I do optimal structure (and bit) packing without much thought because it is an o...

3pt14159 · on Jan 1, 2014

Why doesn't the compiler handle this for the programmer? Seems "free" in the no-tradeoffs sense.

colin_mccabe · on Jan 2, 2014

Why doesn't the compiler handle this for the programmer? Seems "free" in the no-tradeoffs sense.

Traditionally, C and C++ programs have been compiled by running the compiler on each .c file, and then linking together the results. If each invocation of the compiler could put the fields of a structure in arbitrary order, the different object files would not work together correctly. C structures do not include runtime type information and all offsets are calculated during the compile phase. The same issues come up with libraries. We need a stable application binary interface, or ABI.
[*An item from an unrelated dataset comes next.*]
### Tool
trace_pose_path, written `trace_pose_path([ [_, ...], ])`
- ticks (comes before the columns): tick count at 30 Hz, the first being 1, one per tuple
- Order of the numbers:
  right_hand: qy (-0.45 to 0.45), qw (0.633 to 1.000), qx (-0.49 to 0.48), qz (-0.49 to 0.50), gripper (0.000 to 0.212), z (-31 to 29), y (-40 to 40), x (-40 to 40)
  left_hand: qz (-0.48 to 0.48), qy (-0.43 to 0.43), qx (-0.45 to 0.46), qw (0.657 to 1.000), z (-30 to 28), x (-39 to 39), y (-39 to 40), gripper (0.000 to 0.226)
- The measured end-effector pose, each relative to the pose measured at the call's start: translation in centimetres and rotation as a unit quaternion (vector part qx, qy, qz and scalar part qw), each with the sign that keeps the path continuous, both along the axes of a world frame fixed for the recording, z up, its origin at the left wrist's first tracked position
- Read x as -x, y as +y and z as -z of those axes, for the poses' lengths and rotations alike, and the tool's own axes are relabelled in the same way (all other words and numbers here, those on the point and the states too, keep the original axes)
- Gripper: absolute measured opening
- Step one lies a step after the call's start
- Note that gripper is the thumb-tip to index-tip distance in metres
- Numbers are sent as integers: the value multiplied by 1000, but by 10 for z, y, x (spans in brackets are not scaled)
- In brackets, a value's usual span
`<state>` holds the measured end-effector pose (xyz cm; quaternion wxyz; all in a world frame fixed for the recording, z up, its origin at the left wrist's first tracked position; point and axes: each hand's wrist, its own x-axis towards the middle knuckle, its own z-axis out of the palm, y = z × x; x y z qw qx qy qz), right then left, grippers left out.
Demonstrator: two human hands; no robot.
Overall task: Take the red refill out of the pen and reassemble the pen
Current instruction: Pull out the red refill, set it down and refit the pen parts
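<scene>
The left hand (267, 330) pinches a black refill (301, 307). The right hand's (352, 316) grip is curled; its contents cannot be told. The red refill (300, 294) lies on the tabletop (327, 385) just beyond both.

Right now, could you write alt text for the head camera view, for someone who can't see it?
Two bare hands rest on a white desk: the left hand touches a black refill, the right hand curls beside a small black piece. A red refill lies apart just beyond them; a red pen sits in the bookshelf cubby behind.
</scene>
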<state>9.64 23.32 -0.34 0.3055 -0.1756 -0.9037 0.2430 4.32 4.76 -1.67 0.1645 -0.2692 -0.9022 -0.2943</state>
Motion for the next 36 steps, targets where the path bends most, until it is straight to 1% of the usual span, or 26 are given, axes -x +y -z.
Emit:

Even if the ABI problem was solved, there are advantages to letting the programmer determine the order of fields in a structure. If you know that different threads are going to be using different parts of a structure, you will want to arrange things (or insert padding) so that the different threads are using different cache lines. This avoids so-called "false-sharing."

pedrocr · on Jan 2, 2014

>If each invocation of the compiler could put the fields of a structure in arbitrary order, the different object files would not work together correctly.

That just requires that your packing algorithm be deterministic and there's no reason for it not to be.
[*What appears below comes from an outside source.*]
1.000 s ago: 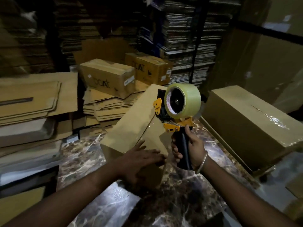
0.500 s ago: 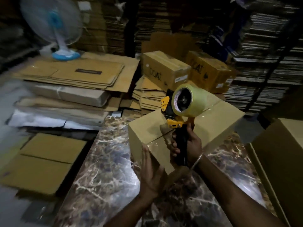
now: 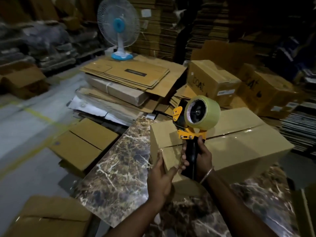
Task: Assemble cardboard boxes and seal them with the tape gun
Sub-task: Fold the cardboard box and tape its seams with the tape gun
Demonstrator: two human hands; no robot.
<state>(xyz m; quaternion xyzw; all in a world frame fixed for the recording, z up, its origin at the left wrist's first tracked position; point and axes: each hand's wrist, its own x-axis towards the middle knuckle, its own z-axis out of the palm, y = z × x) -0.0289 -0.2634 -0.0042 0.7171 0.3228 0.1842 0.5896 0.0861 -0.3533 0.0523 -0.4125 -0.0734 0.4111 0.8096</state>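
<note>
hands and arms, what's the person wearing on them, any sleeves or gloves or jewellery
Both forearms are bare: no sleeves reach into view and there are no gloves. The left hand shows no ring or band that can be made out. The right hand has one thin, pale metal bangle loose round the wrist. No watch shows.

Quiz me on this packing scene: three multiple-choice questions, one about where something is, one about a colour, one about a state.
1. Where does the fan stand?
A. on flat cardboard behind the table
B. on the marble table
C. on the taped box

2. What colour is the tape gun frame?
A. red
B. yellow
C. green

3. What is the right hand doing?
A. resting open
B. gripping the gun's handle
C. pointing

Answers: 1 A, its blue base sits on the flattened sheets; 2 B, yellow bracket under the roll; 3 B, fingers wrap the black handle.
</note>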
I suppose it would fail in cases where someone defines a 2 element struct in one file that's a subset of a 3 element struct in another file, and then casts the 3 element into the 2 element.

com2kid · on Jan 2, 2014

Which fails if I am using two different compilers are sending a structure over a network connection!

That is why I am familiar with struct packing actually, for creating protocols it is essential each end has the structure defined and laid out in the exact same way.

midas007 · on Jan 2, 2014

Erlang's type system with binary data-type is pretty awesome.
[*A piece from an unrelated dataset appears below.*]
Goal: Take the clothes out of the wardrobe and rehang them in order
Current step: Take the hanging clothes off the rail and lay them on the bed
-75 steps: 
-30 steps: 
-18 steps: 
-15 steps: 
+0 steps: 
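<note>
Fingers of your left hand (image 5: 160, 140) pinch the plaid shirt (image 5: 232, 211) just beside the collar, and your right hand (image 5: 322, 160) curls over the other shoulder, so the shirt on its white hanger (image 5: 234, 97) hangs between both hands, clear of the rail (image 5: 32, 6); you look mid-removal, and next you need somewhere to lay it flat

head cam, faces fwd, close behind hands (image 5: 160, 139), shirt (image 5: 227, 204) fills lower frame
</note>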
Example: https://groups.google.com/d/msg/erlang-programming/s39IQlk-d...

I wished more programming languages had baked in support for bitfields, bit arrays and endian conversion, because building interoperable, efficient binary clients without icky code generation is currently a PITA.

rlpb · on Jan 2, 2014

> That just requires that your packing algorithm be deterministic and there's no reason for it not to be.

The packing algorithm would also need to be static, since object code produced by different compilers, or by different compiler settings (eg. -O2 or -O3) is still expected to link together correctly without error.

Some kind of attribute declaration in the struct definition itself could manage this, assuming that the algorithm it specifies is deterministic. But it can't be completely automatic, since that would differ from the current (deterministic) algorithm.

TheZenPsycho · on Jan 2, 2014

The offsets of code and data blocks are already undetermined before linking. Even if the algorithm is non-deterministic, what's stopping the optimisation from not running until link time?

RogerL · on Jan 2, 2014

sizeof (foo) would not be known until link time.

static_assert(sizeof(foo)==64, "you didn't align foo correctly") would not be possible.

chj · on Jan 2, 2014

Sometimes you need to access a structure from assembler code, so the structure layout has to be manually set up.

DrewAllyn · on Jan 2, 2014

But why not let the programmer opt in to manually ordering the field, and let the compiler do it the rest of the time? Similar to how the inline specifier works for functions, the compiler can inline things that it thinks will be faster if inlined, but if the programmer knows that can't be done, or must be done, they can say so.

kristoffer · on Jan 1, 2014

The elements of a C struct must be sequentially ordered in memory as specified in the code, that's defined in the standard.

MaulingMonkey · on Jan 1, 2014

In turn, various C code is then written depending on this expectation, meaning a non-compliant compiler would break a significant number of codebases.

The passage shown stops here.